With the reformed Stormriders and newly constructed war golems, the earthen join the Arathi in Hallowfall to defend against an impending invasion of nerubians led by Xal'atath. The Algari Offensive defeats the invading nerubians, only for Alleria to discover that Black Blood was being channeled through Hallowfall toward the Priory of the Sacred Flame, where the Arathi worship Beledar, which had shifted into its Void state. Alleria, Anduin, and Faerin reach the priory where Neferess is compelled to attack them, but after she fights against Xal'atath's control, they spare her. Alleria then confronts Xal'atath, who had begun channeling energy from Beledar into the Dark Heart. She fires an arrow that strikes and cracks open the Dark Heart, angering Xal'atath, who hastily retreats. As Xal'atath portals away, Khadgar emerges from the portal and collapses, having been trapped inside the Dark Heart since Dalaran's destruction. As Beledar shifts back into its Light state, Anduin rekindles his Light abilities and heals the archmage. Alleria and Anduin then bring Khadgar to Dornogal to recover, and Neferess is brought to the Weaver in Azj-Kahet.

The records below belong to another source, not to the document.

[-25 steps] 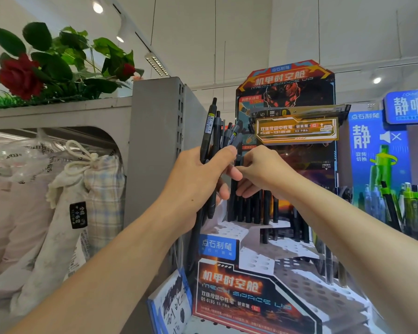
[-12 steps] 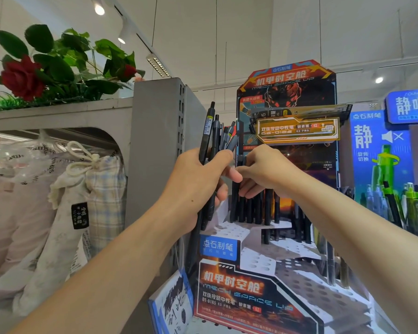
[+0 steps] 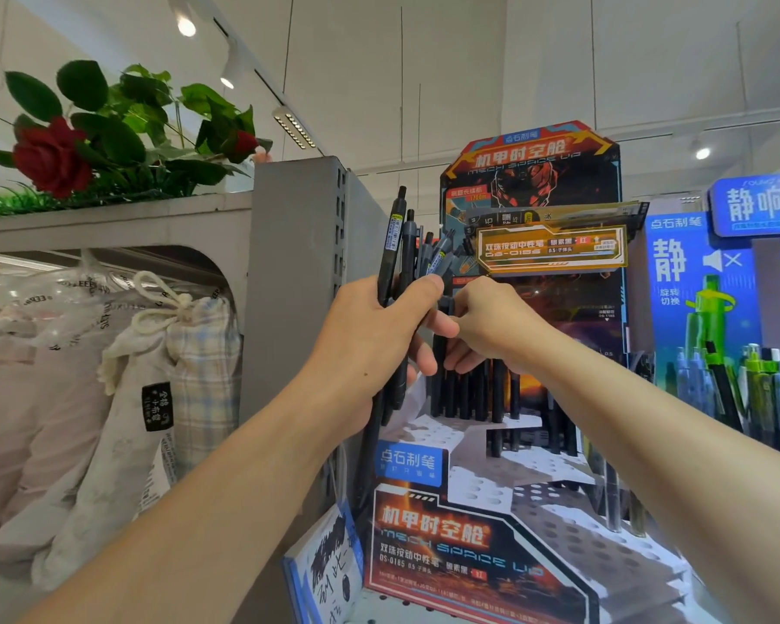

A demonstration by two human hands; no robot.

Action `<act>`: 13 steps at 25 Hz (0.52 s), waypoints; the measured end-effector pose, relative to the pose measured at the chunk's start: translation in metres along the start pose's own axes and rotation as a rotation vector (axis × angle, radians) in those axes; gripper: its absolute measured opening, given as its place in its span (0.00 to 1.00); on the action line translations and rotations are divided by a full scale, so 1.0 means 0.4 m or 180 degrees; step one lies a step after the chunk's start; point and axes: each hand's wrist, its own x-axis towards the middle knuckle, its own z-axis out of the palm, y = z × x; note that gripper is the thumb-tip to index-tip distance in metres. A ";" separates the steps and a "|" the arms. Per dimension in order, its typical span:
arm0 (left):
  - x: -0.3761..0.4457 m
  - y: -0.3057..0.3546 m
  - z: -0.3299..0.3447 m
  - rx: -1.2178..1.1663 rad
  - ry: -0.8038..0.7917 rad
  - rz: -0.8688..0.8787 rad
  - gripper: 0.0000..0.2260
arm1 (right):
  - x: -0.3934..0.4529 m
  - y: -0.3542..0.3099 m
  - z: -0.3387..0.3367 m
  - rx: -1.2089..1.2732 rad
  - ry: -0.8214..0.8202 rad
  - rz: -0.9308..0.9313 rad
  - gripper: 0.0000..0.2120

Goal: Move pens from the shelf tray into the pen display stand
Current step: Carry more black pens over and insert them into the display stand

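1. The left hand (image 3: 370,340) sits at the centre of the frame, its forearm rising from the lower left. Its fingers are curled round a bundle of pens (image 3: 404,263), with the thumb pressed across the barrels.
2. The pens stand nearly upright and fan out above the fist. Their bodies are dark and matte, with clicker tops, and some carry small printed labels.
3. The right hand (image 3: 487,322) reaches in from the lower right, knuckles up, and touches the left hand's fingertips. Its fingers are bent together round the top of one pen (image 3: 440,353) standing at the stand's back row; the pinch itself is hidden behind the hand.
4. The stand (image 3: 482,479) fills the centre right of the frame. It is printed cardboard with stepped white tiers punched with round holes, and its front panel is dark with orange lettering.
5. A row of dark pens (image 3: 473,394) stands in the top tier, just below the right hand.
6. A grey metal shelf post (image 3: 289,272) stands left of the hands, smooth, with slotted holes along its edge.
7. A red rose (image 3: 50,157) with green leaves lies at the upper left.
8. Pale cloth drawstring bags (image 3: 154,362) hang at the left.
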 end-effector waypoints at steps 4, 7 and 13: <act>-0.004 0.003 -0.003 -0.0008 0.0017 -0.0007 0.09 | -0.008 0.001 -0.008 0.0313 -0.0177 0.0053 0.11; -0.007 0.006 0.000 0.0029 0.0068 -0.0013 0.10 | -0.008 0.009 -0.003 0.0305 -0.0213 0.0102 0.12; -0.012 0.011 0.010 0.0081 0.0154 -0.0050 0.11 | -0.010 0.028 0.030 0.0224 -0.0329 0.0027 0.11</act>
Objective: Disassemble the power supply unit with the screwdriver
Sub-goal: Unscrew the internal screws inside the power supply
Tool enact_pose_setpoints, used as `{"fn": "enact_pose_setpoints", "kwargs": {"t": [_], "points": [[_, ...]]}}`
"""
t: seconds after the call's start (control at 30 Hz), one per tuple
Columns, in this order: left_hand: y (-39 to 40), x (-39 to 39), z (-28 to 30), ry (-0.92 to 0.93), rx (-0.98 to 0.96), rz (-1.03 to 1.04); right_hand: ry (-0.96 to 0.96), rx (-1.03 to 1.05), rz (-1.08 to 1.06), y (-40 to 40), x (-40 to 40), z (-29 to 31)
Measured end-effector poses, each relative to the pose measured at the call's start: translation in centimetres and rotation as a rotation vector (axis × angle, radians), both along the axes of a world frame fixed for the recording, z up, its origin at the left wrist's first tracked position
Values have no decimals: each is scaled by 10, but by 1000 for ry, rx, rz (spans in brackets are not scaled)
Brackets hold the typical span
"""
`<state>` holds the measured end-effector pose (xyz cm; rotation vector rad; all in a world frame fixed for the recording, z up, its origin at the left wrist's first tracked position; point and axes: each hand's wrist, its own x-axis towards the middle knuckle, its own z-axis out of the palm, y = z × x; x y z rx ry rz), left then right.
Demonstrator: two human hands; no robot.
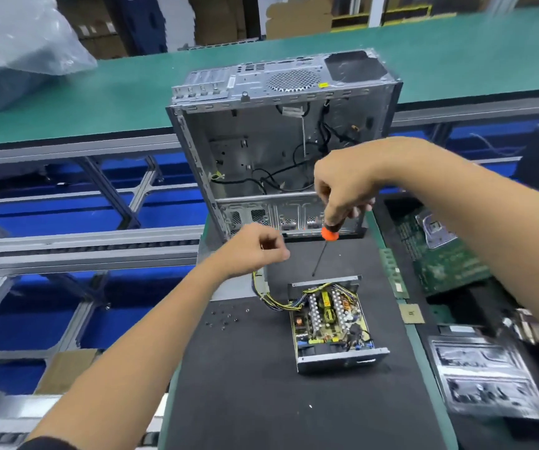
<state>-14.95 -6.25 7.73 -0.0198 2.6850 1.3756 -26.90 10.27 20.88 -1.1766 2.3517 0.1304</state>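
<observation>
The power supply unit (333, 323) lies open on the black mat (261, 384), its circuit board, coils and yellow wires exposed, lid off. My right hand (346, 190) grips the black and orange handle of the screwdriver (326, 241) above the unit. The thin shaft points down, its tip just above the unit's far wall. My left hand (255, 251) hovers left of the unit above the yellow cable bundle (271, 297), fingers curled; I cannot see whether it pinches anything.
An empty metal computer case (278, 141) stands open behind the unit. Several small loose screws (226, 316) lie on the mat to the left. Green circuit boards (440, 254) and silver antistatic bags (488, 378) sit on the right. A conveyor frame runs on the left.
</observation>
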Motion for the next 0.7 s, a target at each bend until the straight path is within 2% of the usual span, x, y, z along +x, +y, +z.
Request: {"fn": "enact_pose_setpoints", "kwargs": {"t": [0.1,0.23,0.3,0.4,0.5,0.7], "points": [[43,-18,3,-23,-69,-170,0,211,-1,15,11,-14],[98,-25,-18,-80,-296,-468,-4,370,70,34,30,-49],[114,-23,-29,-106,-300,-600,1,408,104,42,36,-63],[124,-25,-43,-59,-319,-691,-51,434,106,55,38,-78],[134,-29,-59,-132,-395,-780,-95,457,107,67,38,-88],[142,-42,-77,-253,-402,-908,-124,457,128,79,36,-100]]}}
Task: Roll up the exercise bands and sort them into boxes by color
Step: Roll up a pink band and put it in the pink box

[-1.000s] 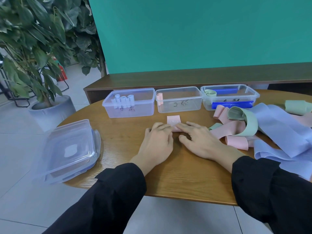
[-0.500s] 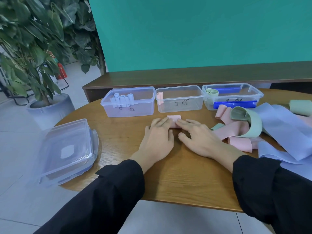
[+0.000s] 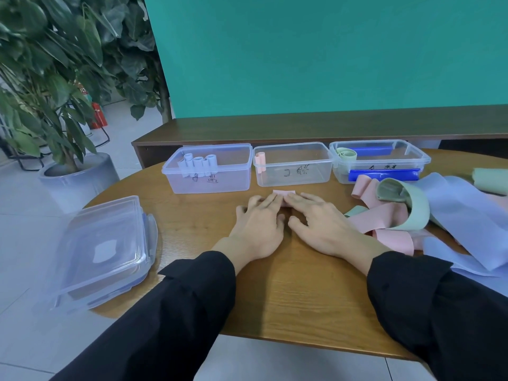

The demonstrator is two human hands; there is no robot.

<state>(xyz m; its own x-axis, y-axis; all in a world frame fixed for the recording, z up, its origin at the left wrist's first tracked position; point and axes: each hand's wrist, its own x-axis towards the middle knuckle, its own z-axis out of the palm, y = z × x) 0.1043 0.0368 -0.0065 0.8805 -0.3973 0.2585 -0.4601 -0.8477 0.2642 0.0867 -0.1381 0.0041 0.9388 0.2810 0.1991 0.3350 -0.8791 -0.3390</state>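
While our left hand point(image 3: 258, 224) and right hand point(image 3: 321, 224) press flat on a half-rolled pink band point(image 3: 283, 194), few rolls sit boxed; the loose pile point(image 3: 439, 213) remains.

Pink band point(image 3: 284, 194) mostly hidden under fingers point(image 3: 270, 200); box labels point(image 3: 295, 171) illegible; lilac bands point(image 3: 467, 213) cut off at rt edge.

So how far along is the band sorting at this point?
Early. Done: lilac rolls in the left box, one pink roll in the middle box, a green roll in the right box. In hand: left hand and right hand rolling a pink band. Left: the loose pile.
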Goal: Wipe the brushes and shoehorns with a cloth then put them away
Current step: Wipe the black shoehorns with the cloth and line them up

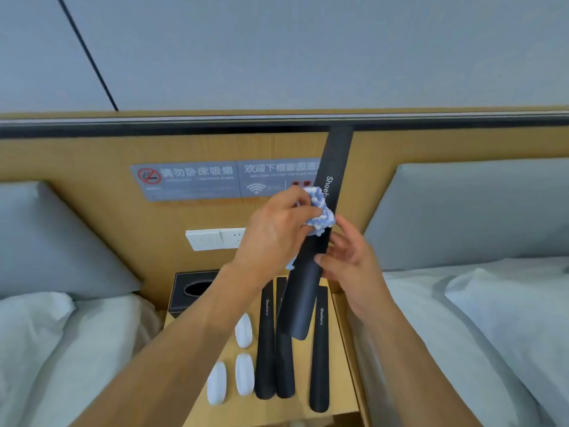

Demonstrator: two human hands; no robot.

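The black shoehorn point(320, 229) under inspection is raised in front of me, tilted, its upper end reaching the dark rail point(184, 126) of the headboard and its lower rounded end hanging above the nightstand point(341, 349). White lettering runs along its face, partly covered. My left hand point(274, 232) pinches a bunched blue-and-white cloth point(320, 211) between thumb and curled fingers and presses it against the shoehorn's left edge, about midway along its length; a loose end of the cloth hangs below the hand. My right hand point(351, 263) steadies the shoehorn from the right side, thumb laid across the front face and fingers loosely spread behind it; how firmly they close round it I cannot tell. Below, on the wooden nightstand, three more black shoehorns point(318, 359) lie lengthwise, two just beside each other and one apart to the right. To their left lie three white brushes point(244, 374), one nearer the wall and two side by side nearer me. A black tissue box point(191, 291) stands at the back left corner. On the wooden wall panel are grey notice plaques point(184, 180) and a white socket plate point(212, 238). Beds with white linen and grey pillows point(468, 211) flank the nightstand on both sides.
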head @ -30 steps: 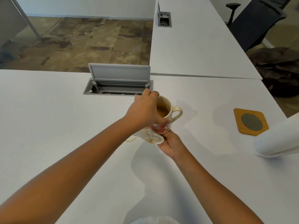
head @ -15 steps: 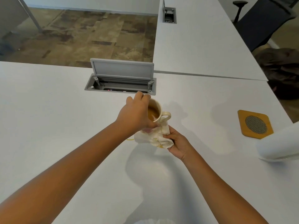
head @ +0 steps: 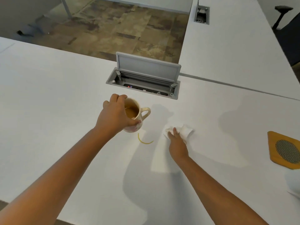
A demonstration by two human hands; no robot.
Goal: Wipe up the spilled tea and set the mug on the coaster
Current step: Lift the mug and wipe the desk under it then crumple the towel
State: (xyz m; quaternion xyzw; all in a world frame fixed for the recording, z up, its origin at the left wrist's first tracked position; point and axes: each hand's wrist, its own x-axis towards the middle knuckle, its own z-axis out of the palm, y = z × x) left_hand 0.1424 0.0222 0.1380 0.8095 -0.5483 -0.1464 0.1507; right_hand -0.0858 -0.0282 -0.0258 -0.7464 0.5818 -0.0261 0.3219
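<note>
My left hand (head: 116, 116) grips the cream mug (head: 135, 116) by its rim, holding it tilted just above the white table (head: 48, 111); tea shows inside and the handle points right. A thin yellow arc of spilled tea (head: 145, 141) lies on the table just below and right of the mug. My right hand (head: 177, 142) presses a crumpled white paper towel (head: 183, 129) flat on the table, to the right of the tea arc. The wooden coaster (head: 274, 150) with a round mesh centre lies at the far right edge.
An open grey cable box (head: 142, 78) with its lid raised is set into the table behind the mug. A white paper towel roll (head: 293, 182) shows at the right edge. A second table (head: 235, 46) joins at the back right, with a black chair (head: 290, 30) beyond.
My right hand has left the underside of the mug and moved right with the paper towel, down onto the table. The yellow tea arc is now uncovered. My left hand still holds the mug.
</note>
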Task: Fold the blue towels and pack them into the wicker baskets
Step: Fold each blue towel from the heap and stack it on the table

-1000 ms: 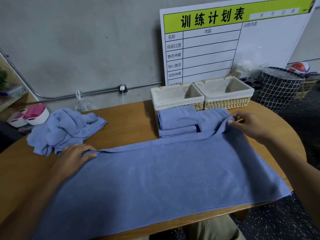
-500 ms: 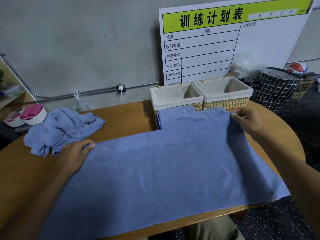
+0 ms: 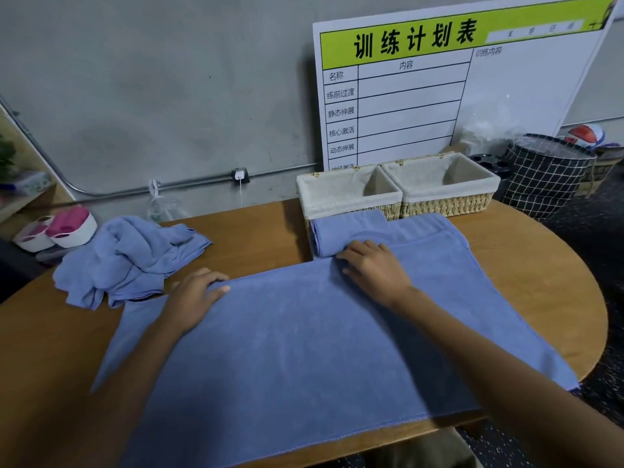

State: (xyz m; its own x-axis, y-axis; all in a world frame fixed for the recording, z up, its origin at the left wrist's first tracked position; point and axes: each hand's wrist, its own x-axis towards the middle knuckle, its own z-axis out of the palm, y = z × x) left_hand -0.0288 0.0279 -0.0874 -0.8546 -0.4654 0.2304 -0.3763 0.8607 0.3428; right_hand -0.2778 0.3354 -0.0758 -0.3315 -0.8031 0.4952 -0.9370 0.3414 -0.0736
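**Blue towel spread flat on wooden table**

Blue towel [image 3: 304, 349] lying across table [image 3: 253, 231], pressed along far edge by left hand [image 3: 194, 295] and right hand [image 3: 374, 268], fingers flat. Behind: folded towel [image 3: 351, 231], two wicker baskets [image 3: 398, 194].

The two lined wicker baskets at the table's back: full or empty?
Empty as far as visible: left wicker basket and right wicker basket show only bare liner.

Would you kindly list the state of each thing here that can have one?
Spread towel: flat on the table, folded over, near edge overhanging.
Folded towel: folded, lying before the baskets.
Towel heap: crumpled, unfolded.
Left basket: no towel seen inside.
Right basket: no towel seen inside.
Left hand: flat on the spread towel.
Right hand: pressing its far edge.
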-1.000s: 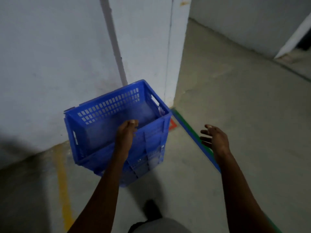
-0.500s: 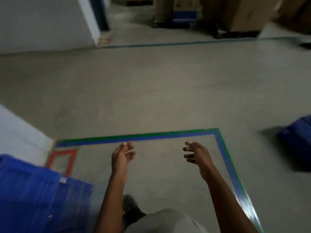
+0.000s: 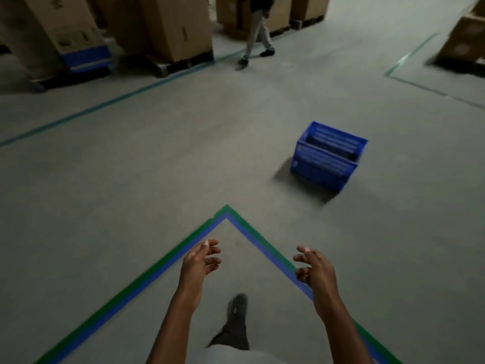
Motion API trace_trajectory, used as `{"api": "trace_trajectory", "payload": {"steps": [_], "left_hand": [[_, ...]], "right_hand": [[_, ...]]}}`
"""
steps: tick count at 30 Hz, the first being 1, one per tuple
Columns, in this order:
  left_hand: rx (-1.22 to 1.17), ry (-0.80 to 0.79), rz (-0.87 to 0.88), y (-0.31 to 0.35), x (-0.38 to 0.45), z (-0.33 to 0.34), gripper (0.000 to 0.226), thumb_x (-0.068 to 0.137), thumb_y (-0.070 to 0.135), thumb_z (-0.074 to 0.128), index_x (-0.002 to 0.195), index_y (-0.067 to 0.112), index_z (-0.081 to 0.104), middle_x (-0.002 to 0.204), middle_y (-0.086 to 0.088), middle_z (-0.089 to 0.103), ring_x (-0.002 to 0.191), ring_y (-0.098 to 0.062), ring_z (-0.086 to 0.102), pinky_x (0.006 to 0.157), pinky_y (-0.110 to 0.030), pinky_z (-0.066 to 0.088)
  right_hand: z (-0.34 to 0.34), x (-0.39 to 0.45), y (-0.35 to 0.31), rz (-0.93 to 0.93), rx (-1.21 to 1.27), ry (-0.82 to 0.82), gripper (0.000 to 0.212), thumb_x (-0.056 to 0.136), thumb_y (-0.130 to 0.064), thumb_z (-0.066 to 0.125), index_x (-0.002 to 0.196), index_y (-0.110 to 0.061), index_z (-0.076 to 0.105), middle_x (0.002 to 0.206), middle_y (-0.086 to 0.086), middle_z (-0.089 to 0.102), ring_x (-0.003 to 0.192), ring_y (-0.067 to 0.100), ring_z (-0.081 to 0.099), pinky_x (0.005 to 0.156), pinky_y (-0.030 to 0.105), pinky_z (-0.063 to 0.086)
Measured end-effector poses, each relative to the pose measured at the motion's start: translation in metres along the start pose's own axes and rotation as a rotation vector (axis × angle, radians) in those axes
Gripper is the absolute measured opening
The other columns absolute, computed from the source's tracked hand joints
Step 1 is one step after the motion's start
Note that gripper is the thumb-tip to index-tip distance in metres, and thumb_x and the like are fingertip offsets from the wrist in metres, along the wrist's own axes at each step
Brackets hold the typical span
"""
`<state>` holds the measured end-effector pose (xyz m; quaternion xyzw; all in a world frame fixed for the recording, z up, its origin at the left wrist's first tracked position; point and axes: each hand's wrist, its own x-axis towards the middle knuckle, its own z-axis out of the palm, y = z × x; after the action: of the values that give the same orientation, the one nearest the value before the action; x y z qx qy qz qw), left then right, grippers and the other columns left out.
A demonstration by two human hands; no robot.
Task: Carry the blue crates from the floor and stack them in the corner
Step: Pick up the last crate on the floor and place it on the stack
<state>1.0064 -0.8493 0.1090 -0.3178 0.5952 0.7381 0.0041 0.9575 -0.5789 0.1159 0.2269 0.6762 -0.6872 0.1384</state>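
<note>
A blue crate (image 3: 328, 156) stands upright on the grey floor, ahead and to the right of me. My left hand (image 3: 201, 261) and my right hand (image 3: 313, 266) are held out low in front of me, palms facing each other, fingers loosely curled, holding nothing. Both hands are well short of the crate. The stacked crates in the corner are out of view.
A green and blue tape corner (image 3: 227, 212) marks the floor just ahead of my hands. Tall cardboard boxes on pallets (image 3: 168, 27) line the far side. Another person (image 3: 256, 35) walks past there. More boxes (image 3: 464, 38) stand at the far right.
My left hand let go of the crate in the corner and I turned away to the right. The corner stack left the view and the crate on the floor came fully into sight.
</note>
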Motion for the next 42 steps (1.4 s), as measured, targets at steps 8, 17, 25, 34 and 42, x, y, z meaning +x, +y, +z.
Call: {"api": "trace_trajectory", "payload": {"steps": [8, 17, 25, 34, 42], "left_hand": [[0.068, -0.159, 0.000, 0.096, 0.177, 0.126, 0.028, 0.105, 0.025, 0.046, 0.106, 0.013, 0.071, 0.091, -0.006, 0.069, 0.069, -0.017, 0.063, 0.071, -0.031, 0.051], [0.184, -0.345, -0.040, 0.159, 0.334, 0.299, 0.031, 0.105, 0.028, 0.047, 0.111, 0.010, 0.071, 0.091, -0.005, 0.070, 0.074, -0.020, 0.063, 0.073, -0.033, 0.052], [0.119, -0.242, -0.082, 0.200, 0.445, 0.427, 0.031, 0.104, 0.029, 0.046, 0.112, 0.009, 0.069, 0.092, -0.006, 0.068, 0.073, -0.019, 0.061, 0.073, -0.033, 0.051], [0.221, -0.213, -0.154, 0.252, 0.605, 0.537, 0.031, 0.105, 0.028, 0.046, 0.110, 0.008, 0.069, 0.092, -0.008, 0.066, 0.071, -0.019, 0.060, 0.070, -0.032, 0.049], [0.430, -0.327, -0.288, 0.274, 0.815, 0.665, 0.032, 0.105, 0.029, 0.047, 0.111, 0.005, 0.067, 0.090, -0.007, 0.067, 0.063, -0.016, 0.060, 0.062, -0.027, 0.046]], "right_hand": [[-0.019, 0.138, -0.083, 0.014, 0.113, 0.205, 0.020, 0.100, -0.021, 0.056, 0.107, -0.012, 0.072, 0.095, 0.013, 0.071, 0.069, 0.027, 0.060, 0.065, 0.036, 0.050], [-0.057, 0.314, -0.165, 0.047, 0.219, 0.336, 0.021, 0.101, -0.021, 0.054, 0.107, -0.011, 0.072, 0.096, 0.013, 0.072, 0.070, 0.028, 0.062, 0.068, 0.038, 0.052], [-0.105, 0.510, -0.264, 0.079, 0.162, 0.247, 0.023, 0.101, -0.022, 0.054, 0.110, -0.009, 0.071, 0.096, 0.014, 0.070, 0.069, 0.026, 0.063, 0.065, 0.034, 0.051], [-0.117, 0.704, -0.354, 0.173, 0.136, 0.263, 0.020, 0.098, -0.022, 0.058, 0.107, -0.009, 0.071, 0.090, 0.010, 0.070, 0.070, 0.027, 0.062, 0.059, 0.029, 0.050], [-0.126, 0.885, -0.385, 0.347, 0.117, 0.379, 0.022, 0.098, -0.023, 0.058, 0.110, -0.008, 0.068, 0.090, 0.012, 0.069, 0.067, 0.026, 0.062, 0.056, 0.029, 0.049]]}}
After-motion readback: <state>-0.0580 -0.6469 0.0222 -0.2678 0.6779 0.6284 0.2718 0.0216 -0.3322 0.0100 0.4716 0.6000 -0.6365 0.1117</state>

With Ansurek's forces weakened, many citizens in the City of Threads are abducted and forced into becoming Ascended. Horrified by these actions, the Severed Threads conspirators, the Weaver, General, and Vizier, then launch a joint assault on Nerub-ar Palace, Ansurek's seat of power. They defeat the queen's monstrous experiments and army of Ascended while Ansurek becomes paranoid and begins executing many of her subjects, suspecting them all to be traitors. The conspirators soon engage Ansurek herself, who, in a final desperate move, attempts to undergo ascension but is defeated. Xal'atath then appears before the dying queen and informs her that their cooperation was only a means to an end before departing. Victorious in their campaign, the conspirators gather around Ansurek's corpse and plan for their kingdom's future.

===Undermine(d) campaign===
====Lingering Shadows====
With Xal'atath having retreated following the disruption of her plans, Orweyna and her fellow haranir investigate the remaining Black Blood in Hallowfall. The other haranir in Orweyna's group become frustrated with her for ignoring their people's isolationist traditions before leaving her alone to return to their homeland. Orweyna then receives a vision from Azeroth's Worldsoul that leads her to the Ringing Deeps, where Gazlowe is investigating the large goblin presence at the newly established Opportunity Point and is joined by the spy Renzik "The Shiv", who shares his concerns. Orweyna scouts the goblin operation and learns that Jastor Gallywix, the former Trade Prince of the Bilgewater Cartel who previously abandoned the Horde, was responsible and had been making illicit deals to expand his influence.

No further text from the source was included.